E Atticus lhe respondeu enrugando o rosto inteiro:

- Não, agradeço. Cerveja em viagem me deixa com a sensação de que pareço um grande balão pronto para galgar os céus. -justificou o Patrono, sem muita convicção ao empurrar o ar com as mãos.

Riram do gracejo enquanto bem abria as portas da varanda que ficava bem à frente dos jardins, um lago de pedra bordado de verdes evaporava água estimulado pelo calor tímido do primeiro sol da manhã, enquanto pássaros cantarolavam aqui e ali dando pequenos pulinhos sobre a amurada do lago. Ben continuou: 

-Fiquei encarregado de Organizar a Convenção Jusnaturalista daqui uma quarentena, poderia me ajudar com isso. Faríamos uma moção para indicar Patronos dispostos a ir para lugares onde não ocupamos nenhuma cadeira fixa. - e hesitou com o dedo no ar- Reconheço as dificuldades que os Patronos vêm passando, afinal estão tendo que reconstruir alguns templos e Parlatórios, muitos do zero. Entendo que não podemos obrigar ninguém a ficar em uma comunidade que não deseja, não nessas condições, mas alguém tem que fazer esse serviço! Essa guerra foi devastadora e os ânimos em determinadas regiões ainda não são de paz. A prova disso é que Ainda há rebeldes em Represagorda!

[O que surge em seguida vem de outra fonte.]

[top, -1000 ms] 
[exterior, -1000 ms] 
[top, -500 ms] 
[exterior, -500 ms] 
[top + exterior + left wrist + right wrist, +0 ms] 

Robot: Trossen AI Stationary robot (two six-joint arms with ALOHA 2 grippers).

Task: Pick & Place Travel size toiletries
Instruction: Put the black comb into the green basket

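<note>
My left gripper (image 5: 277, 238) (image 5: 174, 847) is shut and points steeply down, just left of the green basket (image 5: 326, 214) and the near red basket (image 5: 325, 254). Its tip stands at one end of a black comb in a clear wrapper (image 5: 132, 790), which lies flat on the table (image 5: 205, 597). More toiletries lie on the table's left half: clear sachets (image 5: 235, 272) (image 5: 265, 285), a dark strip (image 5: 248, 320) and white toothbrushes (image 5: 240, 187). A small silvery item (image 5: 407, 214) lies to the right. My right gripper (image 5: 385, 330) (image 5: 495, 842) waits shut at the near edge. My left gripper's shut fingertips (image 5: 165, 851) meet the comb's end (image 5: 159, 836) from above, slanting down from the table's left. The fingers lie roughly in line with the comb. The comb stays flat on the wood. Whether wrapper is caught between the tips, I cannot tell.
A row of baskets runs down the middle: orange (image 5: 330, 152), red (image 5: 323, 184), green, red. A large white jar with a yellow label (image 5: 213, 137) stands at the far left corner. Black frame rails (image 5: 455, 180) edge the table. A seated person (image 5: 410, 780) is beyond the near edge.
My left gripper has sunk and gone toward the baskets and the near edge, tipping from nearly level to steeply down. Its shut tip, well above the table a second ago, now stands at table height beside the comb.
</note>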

O Patrono de Penhascoforte coçava a barriga grande e inchada quando o Bardo percebeu que a ponta dos seus dedos estava escurecida por demais: a velha doença da cerveja o vinha comendo aos poucos e sem parar ao longo dos signos. Atticus apertou o rosto e depois continuou:

-A bem da verdade, passei muito rapidamente por lá. Fui recebido pelo comissário  e naquelas condições achei muito gentil da parte dele me abrigar por duas noites numa zona safa de Represagorda. Veio a mando de Endro que estava combatendo imperialistas perto de Evreskaya, sempre há conflitos para restauração do Império Kaisar naquela região. Mas hoje acredito que não teremos mais problemas com esses homens por lá porque uma praga horrível se alastrou na região. Matou o Rei Jassen, coitado é bem feito, nunca gostei daquele velho malvado! Os domínios foram isolados e uma zona safa foi construída para abrigar os povos de Evreskaya numa estreita faixa de Represagorda: entre o Bosque da Represa e o Braço da Leoa. Eu vi com meus próprios olhos, Ben, muita pobreza. Então me comprometi com o comissário e aqui estou, indo ao Conselho na Última Vila Mais ou Menos ao Norte e à Baía de Ouro para aprovar uma moção de repatriação temporária. Ah sim! As coisas estão tensas por lá com os estrangeiros em Represagorda,  não demorou para a peste chegar e isso foi logo após a minha saída. E por sorte, Fineas estava, ou esteve ( não sei se foi embora) em Evreskaya para auxiliar no tratamento dos doentes, incluindo Sara de Kaisar, que foi levada para  Represagorda. Infelizmente, ou felizmente eu penso, não em tempo de livrá-la da contaminação! Morreu a filha daquele monstro homicida que destruiu todas as terras! Ela foi a única vítima de Represagorda até o momento, soube disso por lá e foi o próprio Finéias que a encontrou morta. Mas é esse o impasse, filho, uma fronteira cheia de doentes e uma população revoltada com o asilo do outro lado rio.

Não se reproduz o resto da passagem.